October 01, 2015 02:15 PM

Danny Pintauro made waves last Saturday when he revealed on Oprah: Where Are They Now? that he has been HIV-positive for 12 years.

Now he wants to deal with some of the ripples that followed when he told Oprah Winfrey that he was “relieved” by his diagnosis.

The former Who’s the Boss? star exclusively released a statement to PEOPLE to address confusion over his remarks.

The statement by Pintauro, 39, begins: “Relief …

I feel it’s important that I explain what I meant when I said I felt ‘relieved’ after finding out I was HIV-positive on Where Are They Now? with Oprah. Her shocked face is understandable, but there wasn’t enough time for me to really explain what I meant during the interview. I should have taken the time to explain sooner. The most important thing to say is that any notion that there was pleasure or happiness associated with the relief I felt is definitely a total misconception. Let me explain.

For the first three weeks after finding out I was HIV-positive, I cried. A lot. Every stage of grief consumed me and spit me back out. I had horrific nightmares every night. There was no moment in those three weeks where I felt anything but that my life, as I knew it, was over.

The stigma surrounding HIV is so severe that, prior to my diagnosis, any time I ever had sexual thoughts about men, I believed that somehow I had allowed HIV into my body, to the point of paranoia. In the first few years after coming out as gay, I would spend hours worrying about any encounter with a man – Did I get it simply from kissing that boy because I brushed my teeth too hard beforehand? I mean, I was always 100 percent safe, but I would even check condoms after an encounter by filling them with water to check for tears.

So one day, a few weeks after finding out my diagnosis, I had a stark ‘moment’ when I realized I wouldn’t have to worry like that anymore. I started crying. I was so angry with myself for allowing myself to get infected, and now I was now also angry with myself for feeling relieved. I can’t explain the feeling, I’m not PROUD of the feeling; in fact, I hate the feeling … Unfortunately, the fears and worries I had about getting HIV were instantly replaced by a MUCH longer list of fears and worries … and those are still here, 12 years later. So much for relief.”

RELATED VIDEO: Danny Pintauro Tells Oprah Winfrey He Has HIV: ‘It’s a Big Deal’

In his first interview after Where Are They Now?, Pintauro exclusively told PEOPLE about the precautions he had taken, the encounter that he believes led to him contracting HIV and how his diagnosis “really did come out of the blue.”

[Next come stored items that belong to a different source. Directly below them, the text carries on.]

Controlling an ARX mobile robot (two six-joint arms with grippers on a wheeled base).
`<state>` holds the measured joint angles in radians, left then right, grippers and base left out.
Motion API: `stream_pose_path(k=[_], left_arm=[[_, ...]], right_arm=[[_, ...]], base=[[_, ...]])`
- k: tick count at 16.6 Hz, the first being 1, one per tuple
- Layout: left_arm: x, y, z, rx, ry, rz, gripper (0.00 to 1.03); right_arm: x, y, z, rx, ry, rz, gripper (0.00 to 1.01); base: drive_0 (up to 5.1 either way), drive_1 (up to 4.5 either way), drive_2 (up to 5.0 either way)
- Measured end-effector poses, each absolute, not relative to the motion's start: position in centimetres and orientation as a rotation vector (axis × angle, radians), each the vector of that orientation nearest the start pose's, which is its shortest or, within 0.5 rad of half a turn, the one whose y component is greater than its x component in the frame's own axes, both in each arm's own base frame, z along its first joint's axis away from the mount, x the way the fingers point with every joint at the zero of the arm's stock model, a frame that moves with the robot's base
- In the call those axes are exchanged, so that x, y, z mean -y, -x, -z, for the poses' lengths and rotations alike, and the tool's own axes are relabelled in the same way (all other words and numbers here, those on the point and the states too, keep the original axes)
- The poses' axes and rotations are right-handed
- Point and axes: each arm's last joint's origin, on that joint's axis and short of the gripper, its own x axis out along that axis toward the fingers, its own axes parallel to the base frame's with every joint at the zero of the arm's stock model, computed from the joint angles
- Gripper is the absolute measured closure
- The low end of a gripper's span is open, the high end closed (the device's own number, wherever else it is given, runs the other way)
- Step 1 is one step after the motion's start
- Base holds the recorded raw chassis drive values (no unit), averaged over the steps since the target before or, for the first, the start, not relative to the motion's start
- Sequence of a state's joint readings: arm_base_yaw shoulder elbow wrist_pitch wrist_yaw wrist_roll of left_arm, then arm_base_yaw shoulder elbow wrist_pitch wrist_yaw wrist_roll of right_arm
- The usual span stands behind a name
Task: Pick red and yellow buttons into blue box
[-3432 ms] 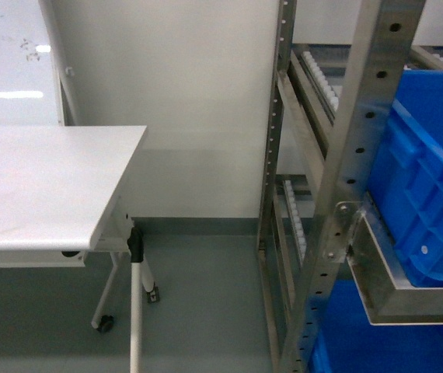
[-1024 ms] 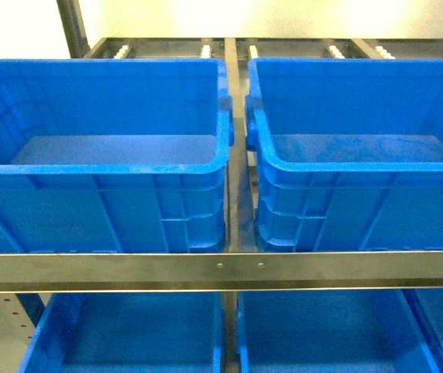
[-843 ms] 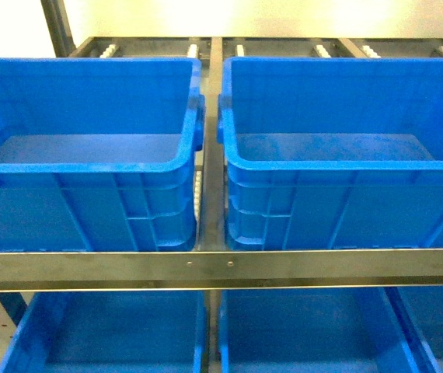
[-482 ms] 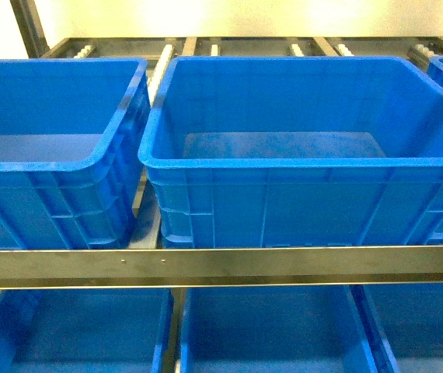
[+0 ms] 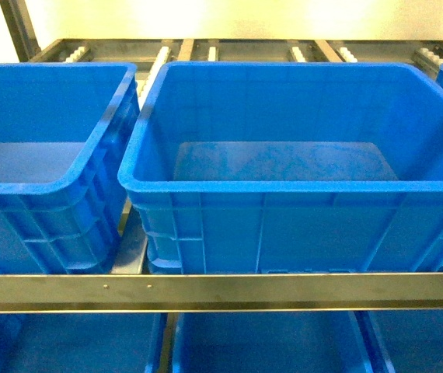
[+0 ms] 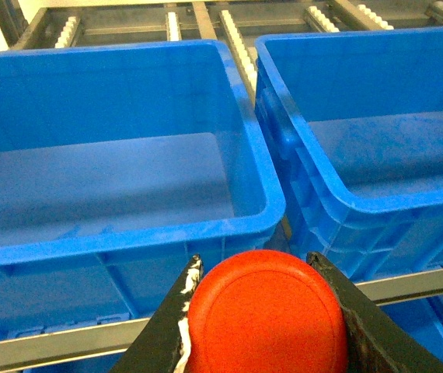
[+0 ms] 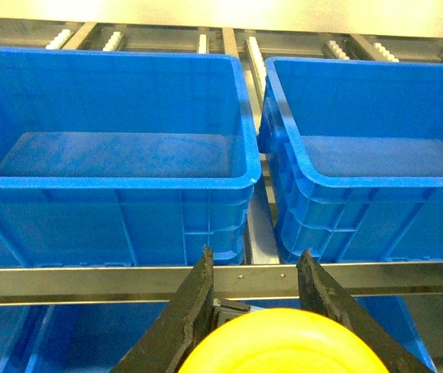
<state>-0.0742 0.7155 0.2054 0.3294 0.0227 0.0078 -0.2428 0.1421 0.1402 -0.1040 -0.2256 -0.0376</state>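
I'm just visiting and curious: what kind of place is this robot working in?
Probably a warehouse or factory storeroom. Big blue crates sit in rows on a metal rack with roller tracks, more crates below. Its grippers carry a red button and a yellow button.

Steel flow rack (image 5: pixel 221 291) lined with storage crates

A grey metal front rail crosses the shelf; white roller tracks (image 5: pixel 157 64) run behind, and more blue bins (image 5: pixel 268 346) sit on the lower level beneath.

The left gripper (image 6: pixel 262 311) clamps the red button (image 6: pixel 262 315) between its dark fingers (image 6: pixel 167 330), held before two blue boxes (image 6: pixel 128 233) side by side on a metal rack (image 6: pixel 66 342)
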Motion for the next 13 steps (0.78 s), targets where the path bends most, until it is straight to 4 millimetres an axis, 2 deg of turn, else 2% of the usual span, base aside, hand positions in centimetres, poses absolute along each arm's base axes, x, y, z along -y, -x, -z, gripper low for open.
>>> stream_pose_path(k=[2,4,13], left_arm=[[1.24,-15.86,-19.2,-0.181,-0.012,0.097,0.71],[1.25,-15.9,-19.13,-0.186,-0.012,0.097,0.71],[1.19,-15.87,-19.19,-0.181,-0.012,0.09,0.71]], right_arm=[[1.75,-9.79,-18.99,-0.106,0.012,0.015,0.72],[1.76,-9.82,-18.97,-0.109,0.012,0.015,0.72],[1.74,-9.79,-19.02,-0.103,0.013,0.01,0.72]], base=[[-0.1,3.9,-4.1],[0.0,0.0,0.0],[1.0,0.97,1.0]])
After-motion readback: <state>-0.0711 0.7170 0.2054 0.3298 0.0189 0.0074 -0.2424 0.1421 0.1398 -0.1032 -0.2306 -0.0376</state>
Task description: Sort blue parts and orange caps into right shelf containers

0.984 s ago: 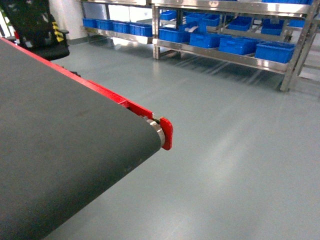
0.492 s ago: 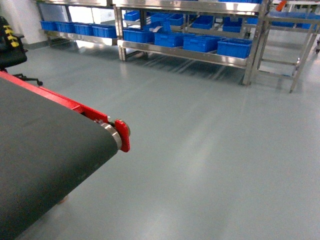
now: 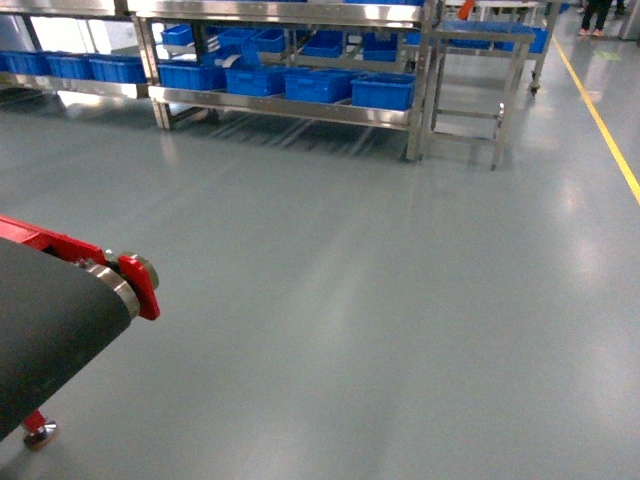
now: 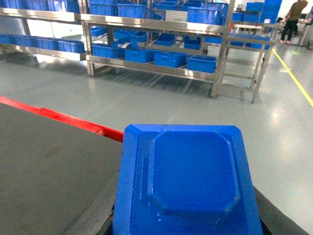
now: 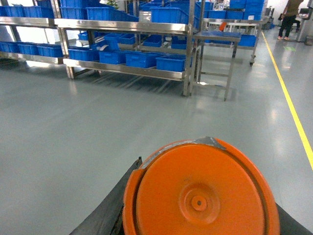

“From my perspective, I had been trying everything I could to make sure I was safe,” he said.

He also addressed the anxiety around HIV/AIDS that still pervades society: “A lot of people just aren’t comfortable with it. They might say they are, but in the back of their mind, they’re terrified of it. … And that’s okay. I can’t force them to not be terrified of something. I was terrified of it for the longest time. I understand that terror.”

Now, he told PEOPLE, he’s hoping to open up a dialogue that will both continue to destigmatize HIV and also make mixing crystal meth with sex – as he did for three years, leading up to his diagnosis – less common in the gay community.

“I am speaking out because I want everyone who continues to ‘tweak’ and party to know that it is not worth the price,” Pintauro told PEOPLE. “I want my community to wake up, stop being complacent and start taking care of each other. We need to be the best we can – safe and healthy.”